From: Justin James <j_james@mindspring.com>
Date: Tue, 2 Sep 2008 00:48:45 -0400
To: "'Leif Halvard Silli'" <lhs@malform.no>, "'HTML WG'" <public-html@w3.org>
Message-ID: <0e3001c90cb7$2e3da470$8ab8ed50$@com>

> -----Original Message-----
> From: Leif Halvard Silli [mailto:lhs@malform.no]
> Sent: Monday, September 01, 2008 4:23 PM
> To: 'HTML WG'
> Subject: Re: Acessibility of <audio> and <video>
> Justin James 2008-09-01 19.42:
> > I can imagine the furor if we also applied this logic to
> > images, by saying, "if you want accessible images, use a format
> > that natively supports metadata of alternate text, or put a
> > subtitle/caption/legend/etc. in your image." Heads would roll.
> > On this other hand, I also agree that it is not HTML's
> > responsibility to pre-determine every possible accessibility
> > scenario for every possible type of content and account for it.
> Add to that that movie formats are *very* often used for
> displaying photos. Plus the fact the <video> elment itself has a
> poster image to be displayed before the video is started.

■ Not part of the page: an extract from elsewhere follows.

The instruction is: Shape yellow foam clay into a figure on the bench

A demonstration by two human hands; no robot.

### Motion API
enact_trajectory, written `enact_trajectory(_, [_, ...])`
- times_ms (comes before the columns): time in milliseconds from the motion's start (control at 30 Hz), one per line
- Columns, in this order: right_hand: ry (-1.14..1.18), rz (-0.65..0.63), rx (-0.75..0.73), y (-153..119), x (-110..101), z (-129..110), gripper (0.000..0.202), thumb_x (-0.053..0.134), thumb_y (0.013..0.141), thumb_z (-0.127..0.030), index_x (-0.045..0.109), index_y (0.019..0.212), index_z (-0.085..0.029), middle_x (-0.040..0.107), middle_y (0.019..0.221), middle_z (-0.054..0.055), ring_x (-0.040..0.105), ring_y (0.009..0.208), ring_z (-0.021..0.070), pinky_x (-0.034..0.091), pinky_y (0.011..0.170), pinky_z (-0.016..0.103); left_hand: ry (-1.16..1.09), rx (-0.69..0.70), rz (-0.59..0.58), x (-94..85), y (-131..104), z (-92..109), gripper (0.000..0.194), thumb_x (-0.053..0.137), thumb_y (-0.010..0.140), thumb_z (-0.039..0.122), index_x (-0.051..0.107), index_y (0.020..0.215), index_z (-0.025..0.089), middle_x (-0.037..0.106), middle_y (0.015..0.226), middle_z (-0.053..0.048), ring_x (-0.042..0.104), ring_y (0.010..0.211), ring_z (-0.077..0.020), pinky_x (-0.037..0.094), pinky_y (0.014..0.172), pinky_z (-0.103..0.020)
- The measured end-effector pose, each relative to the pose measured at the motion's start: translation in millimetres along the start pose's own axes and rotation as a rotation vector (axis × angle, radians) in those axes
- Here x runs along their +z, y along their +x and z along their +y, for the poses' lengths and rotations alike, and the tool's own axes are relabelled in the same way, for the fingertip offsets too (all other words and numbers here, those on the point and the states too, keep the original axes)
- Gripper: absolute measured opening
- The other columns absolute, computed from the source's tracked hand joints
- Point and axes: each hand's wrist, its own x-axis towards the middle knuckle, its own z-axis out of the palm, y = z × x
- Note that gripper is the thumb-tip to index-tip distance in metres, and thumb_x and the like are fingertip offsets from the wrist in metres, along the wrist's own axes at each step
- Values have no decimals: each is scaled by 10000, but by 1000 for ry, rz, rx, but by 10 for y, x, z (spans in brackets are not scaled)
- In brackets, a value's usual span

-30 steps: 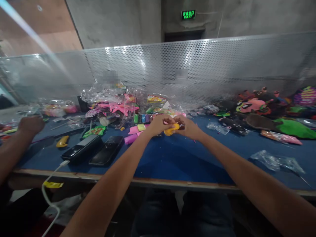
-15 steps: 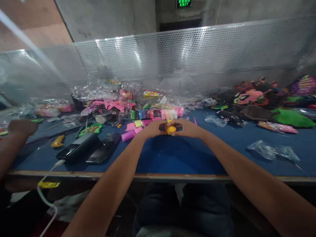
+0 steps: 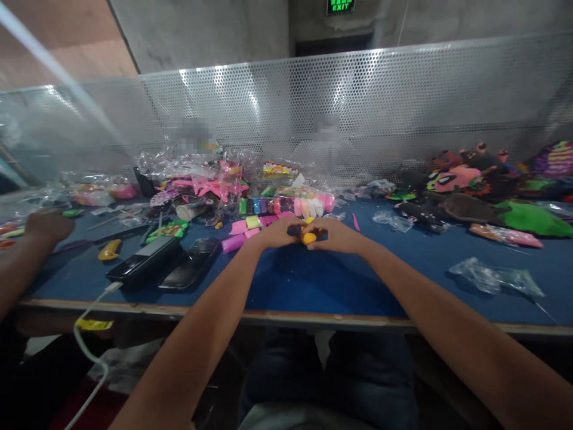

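Observation:
Both hands meet over the middle of the blue table, around a small yellow-orange piece (image 3: 308,238) that looks like modelling clay. My left hand (image 3: 283,232) grips it from the left, fingers curled. My right hand (image 3: 335,235) holds its right side between bent fingers and thumb. Part of the piece is hidden by the fingers. Just behind and left of the hands are pink and purple clay packs (image 3: 233,243) and a row of coloured clay packs (image 3: 268,206).
A black phone (image 3: 190,264) and a black device (image 3: 143,261) on a white cable lie left. Another person's hand (image 3: 50,227) is at far left. Clear plastic wrapping (image 3: 495,276) lies right, below clay figures (image 3: 459,179). A perforated metal screen (image 3: 268,107) stands behind.
The view has shifted slightly. My right fingers have shifted around the yellow-orange piece, which shows a rounder end. The other person's hand has moved a little right.

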Motion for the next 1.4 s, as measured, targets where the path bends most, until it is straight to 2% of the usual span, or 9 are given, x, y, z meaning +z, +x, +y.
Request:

Yes, movies often do display still images (or a series of still images), which could be done with non-movie formats which would require accessibility.

> > A middle ground that I would like to propose, would be for @alt
> > to be allowed on any type of non-text element, as well as
> > @longalt (or @longdesc), and a @longalturl attribute, which
> > would allow for an URL to be given for a FULL textual
> > representation. [...]
> Hear hear! Well, actually, if we can avoid @alt and @longdesc, and
> instead allow textuall fallback <element>inside the element</>,
> then that would be better.

Sure, that makes sense, especially if it uses a "toggle" akin to <noframes>, where it is a block element that does not display the content if the ability to show the video is there.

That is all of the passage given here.